Task brief: Looking at the listing below, give the number of lines in which the string "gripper" appears, and add nothing else.

···

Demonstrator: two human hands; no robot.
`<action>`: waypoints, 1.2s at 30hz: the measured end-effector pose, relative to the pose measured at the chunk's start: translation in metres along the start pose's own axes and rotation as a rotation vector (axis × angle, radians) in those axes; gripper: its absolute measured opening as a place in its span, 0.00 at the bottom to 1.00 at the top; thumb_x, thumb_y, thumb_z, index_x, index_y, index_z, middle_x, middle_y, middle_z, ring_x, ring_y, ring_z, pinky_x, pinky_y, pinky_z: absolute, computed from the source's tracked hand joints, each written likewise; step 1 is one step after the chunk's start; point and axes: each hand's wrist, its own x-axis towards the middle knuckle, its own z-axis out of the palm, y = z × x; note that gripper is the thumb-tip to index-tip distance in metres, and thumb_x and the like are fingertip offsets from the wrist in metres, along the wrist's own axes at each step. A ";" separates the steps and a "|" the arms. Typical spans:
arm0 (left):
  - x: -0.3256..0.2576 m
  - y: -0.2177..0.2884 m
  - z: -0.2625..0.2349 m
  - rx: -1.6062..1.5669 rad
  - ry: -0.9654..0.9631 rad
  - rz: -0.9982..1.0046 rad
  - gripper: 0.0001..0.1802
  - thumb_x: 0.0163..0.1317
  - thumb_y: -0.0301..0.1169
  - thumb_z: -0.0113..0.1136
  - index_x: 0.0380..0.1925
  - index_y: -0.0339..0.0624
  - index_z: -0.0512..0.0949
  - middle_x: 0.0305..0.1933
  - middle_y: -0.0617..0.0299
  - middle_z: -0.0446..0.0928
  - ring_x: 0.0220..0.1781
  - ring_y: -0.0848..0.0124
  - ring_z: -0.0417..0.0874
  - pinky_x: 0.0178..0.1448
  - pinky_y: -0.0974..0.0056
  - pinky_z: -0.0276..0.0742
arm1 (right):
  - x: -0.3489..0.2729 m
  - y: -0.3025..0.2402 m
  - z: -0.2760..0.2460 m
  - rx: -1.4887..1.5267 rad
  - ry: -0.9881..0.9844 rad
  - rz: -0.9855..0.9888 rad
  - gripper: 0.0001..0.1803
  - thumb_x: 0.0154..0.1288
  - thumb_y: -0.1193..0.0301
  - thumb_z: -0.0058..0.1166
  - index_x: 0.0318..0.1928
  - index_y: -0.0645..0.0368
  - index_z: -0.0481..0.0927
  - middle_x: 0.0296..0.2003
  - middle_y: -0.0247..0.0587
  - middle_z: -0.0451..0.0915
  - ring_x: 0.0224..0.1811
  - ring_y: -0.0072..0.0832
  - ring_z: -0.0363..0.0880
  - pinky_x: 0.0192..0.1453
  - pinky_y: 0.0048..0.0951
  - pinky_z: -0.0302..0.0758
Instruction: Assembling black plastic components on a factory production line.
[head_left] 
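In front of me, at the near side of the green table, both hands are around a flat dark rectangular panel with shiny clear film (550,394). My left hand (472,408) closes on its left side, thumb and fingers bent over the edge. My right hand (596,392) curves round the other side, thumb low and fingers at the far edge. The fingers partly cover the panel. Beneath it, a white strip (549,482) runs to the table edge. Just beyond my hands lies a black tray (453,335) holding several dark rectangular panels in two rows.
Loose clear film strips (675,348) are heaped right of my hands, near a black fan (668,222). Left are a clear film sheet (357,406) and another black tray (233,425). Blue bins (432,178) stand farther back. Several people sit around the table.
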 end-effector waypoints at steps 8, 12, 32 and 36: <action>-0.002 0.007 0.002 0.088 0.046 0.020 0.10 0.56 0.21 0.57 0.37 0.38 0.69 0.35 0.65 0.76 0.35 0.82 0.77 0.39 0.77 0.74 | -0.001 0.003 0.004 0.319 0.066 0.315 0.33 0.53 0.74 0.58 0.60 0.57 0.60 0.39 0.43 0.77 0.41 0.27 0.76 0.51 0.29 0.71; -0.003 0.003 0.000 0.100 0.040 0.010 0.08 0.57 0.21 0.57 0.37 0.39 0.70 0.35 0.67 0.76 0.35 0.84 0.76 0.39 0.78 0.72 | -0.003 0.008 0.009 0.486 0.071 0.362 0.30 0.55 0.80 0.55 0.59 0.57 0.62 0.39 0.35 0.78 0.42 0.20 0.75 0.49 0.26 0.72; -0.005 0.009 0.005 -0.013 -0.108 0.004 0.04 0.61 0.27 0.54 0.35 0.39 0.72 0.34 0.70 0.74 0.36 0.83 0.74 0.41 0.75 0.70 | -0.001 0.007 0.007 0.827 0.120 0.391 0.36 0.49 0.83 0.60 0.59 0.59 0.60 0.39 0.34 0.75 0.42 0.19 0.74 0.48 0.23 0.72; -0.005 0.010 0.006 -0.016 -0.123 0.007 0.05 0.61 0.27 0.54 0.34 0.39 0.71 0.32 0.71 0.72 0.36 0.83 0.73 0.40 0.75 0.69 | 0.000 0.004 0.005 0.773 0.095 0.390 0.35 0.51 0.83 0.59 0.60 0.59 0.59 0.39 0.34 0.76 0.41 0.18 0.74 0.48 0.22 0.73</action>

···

Solved problem: 3